» Your assignment:
Write out every line below that contains "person".

##### Material provided

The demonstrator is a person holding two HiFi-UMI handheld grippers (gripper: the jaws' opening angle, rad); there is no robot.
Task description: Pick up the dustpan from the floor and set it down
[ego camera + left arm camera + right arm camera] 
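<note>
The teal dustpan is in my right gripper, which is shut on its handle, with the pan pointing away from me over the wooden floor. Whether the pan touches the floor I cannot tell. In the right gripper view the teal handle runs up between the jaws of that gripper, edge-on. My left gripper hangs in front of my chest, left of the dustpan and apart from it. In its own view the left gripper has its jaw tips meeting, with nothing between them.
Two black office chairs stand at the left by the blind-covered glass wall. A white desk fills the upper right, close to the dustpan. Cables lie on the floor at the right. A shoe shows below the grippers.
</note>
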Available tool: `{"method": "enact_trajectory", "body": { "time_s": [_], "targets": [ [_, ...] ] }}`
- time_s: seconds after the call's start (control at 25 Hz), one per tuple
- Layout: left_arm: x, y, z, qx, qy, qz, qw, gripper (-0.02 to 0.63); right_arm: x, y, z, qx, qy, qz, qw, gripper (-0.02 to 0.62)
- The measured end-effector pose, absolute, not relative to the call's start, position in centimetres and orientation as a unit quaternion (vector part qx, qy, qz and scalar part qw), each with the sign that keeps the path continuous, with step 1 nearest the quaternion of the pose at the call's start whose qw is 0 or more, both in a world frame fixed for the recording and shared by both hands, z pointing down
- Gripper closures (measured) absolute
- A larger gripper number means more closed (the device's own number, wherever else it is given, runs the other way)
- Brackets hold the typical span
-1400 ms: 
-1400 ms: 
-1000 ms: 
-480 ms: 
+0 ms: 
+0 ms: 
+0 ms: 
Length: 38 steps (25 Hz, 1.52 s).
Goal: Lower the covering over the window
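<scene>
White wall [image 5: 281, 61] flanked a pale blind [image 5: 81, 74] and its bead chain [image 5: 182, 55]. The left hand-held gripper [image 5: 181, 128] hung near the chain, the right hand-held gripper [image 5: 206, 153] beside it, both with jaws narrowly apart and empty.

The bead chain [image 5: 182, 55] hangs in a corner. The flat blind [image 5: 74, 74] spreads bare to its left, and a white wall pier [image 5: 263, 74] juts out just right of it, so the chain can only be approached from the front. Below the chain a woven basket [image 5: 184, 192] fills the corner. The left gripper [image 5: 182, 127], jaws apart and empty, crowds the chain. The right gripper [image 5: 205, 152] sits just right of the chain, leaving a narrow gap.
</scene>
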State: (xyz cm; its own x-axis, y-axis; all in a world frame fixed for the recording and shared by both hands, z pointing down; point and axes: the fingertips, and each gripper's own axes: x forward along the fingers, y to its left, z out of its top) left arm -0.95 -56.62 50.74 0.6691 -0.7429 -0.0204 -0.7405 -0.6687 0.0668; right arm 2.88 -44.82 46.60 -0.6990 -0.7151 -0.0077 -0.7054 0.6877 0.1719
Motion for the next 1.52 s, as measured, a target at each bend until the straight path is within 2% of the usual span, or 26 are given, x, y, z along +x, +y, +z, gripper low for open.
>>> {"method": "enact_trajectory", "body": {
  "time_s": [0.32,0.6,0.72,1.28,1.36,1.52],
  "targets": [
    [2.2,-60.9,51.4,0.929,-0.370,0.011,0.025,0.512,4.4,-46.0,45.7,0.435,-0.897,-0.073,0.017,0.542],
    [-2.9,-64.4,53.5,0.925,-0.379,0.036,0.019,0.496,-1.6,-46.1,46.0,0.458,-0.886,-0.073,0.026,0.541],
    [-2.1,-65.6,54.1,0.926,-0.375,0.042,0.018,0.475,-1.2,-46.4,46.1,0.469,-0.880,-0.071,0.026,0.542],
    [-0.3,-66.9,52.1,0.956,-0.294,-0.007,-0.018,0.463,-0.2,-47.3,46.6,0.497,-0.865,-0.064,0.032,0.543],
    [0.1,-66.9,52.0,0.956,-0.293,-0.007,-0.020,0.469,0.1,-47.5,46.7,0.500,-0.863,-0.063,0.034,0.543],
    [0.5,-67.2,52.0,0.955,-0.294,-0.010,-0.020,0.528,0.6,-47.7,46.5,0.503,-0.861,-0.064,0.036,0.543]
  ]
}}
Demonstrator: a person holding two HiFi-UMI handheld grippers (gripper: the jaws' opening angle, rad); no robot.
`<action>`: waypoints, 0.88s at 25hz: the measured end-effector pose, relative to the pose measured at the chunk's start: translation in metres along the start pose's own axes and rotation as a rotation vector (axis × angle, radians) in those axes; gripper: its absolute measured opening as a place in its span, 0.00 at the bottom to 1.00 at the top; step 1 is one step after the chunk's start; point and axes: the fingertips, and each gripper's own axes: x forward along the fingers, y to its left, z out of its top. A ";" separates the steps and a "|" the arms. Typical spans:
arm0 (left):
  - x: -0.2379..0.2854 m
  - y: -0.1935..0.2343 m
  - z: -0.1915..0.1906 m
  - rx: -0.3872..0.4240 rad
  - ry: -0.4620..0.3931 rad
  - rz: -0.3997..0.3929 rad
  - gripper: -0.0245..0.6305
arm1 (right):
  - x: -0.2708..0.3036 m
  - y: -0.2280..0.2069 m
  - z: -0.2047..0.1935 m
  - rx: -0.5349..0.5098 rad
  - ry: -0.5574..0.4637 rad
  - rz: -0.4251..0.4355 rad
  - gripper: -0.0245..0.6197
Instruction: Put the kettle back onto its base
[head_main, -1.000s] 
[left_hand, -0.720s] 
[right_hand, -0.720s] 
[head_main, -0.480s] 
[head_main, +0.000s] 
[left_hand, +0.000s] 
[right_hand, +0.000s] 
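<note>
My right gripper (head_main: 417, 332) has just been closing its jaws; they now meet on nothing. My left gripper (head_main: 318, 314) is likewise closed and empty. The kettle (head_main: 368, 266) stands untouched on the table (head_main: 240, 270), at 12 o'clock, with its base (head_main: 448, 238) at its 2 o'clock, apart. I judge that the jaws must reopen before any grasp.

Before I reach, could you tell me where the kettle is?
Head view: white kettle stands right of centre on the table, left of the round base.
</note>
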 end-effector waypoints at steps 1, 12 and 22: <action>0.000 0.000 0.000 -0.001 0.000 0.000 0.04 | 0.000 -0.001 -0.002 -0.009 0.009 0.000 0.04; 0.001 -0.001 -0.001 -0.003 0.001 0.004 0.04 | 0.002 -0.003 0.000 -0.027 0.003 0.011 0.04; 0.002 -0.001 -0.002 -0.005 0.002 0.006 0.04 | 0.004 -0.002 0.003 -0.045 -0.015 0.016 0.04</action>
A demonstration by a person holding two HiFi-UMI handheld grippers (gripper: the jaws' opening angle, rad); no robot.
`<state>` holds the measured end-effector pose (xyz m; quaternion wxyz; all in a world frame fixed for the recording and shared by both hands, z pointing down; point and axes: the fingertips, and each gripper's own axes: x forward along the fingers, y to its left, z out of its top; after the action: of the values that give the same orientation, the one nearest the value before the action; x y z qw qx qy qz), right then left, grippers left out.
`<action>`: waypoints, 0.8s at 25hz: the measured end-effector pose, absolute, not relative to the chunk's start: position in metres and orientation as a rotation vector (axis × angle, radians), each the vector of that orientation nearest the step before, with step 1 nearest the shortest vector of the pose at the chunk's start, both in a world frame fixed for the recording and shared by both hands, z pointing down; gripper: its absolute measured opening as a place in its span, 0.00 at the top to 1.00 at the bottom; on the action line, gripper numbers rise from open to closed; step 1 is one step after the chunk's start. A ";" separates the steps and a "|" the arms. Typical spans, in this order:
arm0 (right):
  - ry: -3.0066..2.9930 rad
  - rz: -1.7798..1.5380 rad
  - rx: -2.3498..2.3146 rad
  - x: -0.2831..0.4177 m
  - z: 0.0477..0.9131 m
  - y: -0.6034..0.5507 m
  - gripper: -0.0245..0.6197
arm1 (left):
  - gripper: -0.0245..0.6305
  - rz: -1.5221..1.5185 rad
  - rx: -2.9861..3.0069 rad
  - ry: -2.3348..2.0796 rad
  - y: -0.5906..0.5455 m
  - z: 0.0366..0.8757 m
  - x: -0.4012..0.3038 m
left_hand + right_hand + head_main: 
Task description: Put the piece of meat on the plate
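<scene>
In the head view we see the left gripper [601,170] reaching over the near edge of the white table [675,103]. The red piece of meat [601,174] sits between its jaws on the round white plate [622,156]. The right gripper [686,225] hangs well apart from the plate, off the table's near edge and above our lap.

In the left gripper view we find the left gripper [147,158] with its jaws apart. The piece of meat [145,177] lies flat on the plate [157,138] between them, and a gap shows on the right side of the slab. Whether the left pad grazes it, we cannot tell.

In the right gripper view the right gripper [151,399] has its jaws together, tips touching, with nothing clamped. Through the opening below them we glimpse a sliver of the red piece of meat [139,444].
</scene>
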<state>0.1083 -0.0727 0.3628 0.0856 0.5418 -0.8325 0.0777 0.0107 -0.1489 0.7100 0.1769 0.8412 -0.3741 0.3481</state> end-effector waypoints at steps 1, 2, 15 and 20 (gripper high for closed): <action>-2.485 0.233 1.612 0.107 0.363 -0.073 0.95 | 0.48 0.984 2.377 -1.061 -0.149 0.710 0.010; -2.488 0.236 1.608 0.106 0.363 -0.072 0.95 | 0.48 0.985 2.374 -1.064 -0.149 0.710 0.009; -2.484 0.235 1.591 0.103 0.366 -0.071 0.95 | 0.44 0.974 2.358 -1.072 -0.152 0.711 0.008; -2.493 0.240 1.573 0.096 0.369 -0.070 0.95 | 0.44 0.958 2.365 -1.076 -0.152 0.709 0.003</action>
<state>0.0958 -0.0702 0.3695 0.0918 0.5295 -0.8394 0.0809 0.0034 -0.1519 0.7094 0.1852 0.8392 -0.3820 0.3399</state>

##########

» Response to the exercise:
The demonstrator is a person holding two HiFi-UMI handheld grippers (gripper: the jaws' opening angle, rad); there is no robot.
Demonstrator: a person holding two HiFi-UMI handheld grippers (gripper: the jaws' opening angle, rad); no robot.
A demonstration by a person holding two HiFi-UMI handheld grippers (gripper: the jaws' opening angle, rad); no robot.

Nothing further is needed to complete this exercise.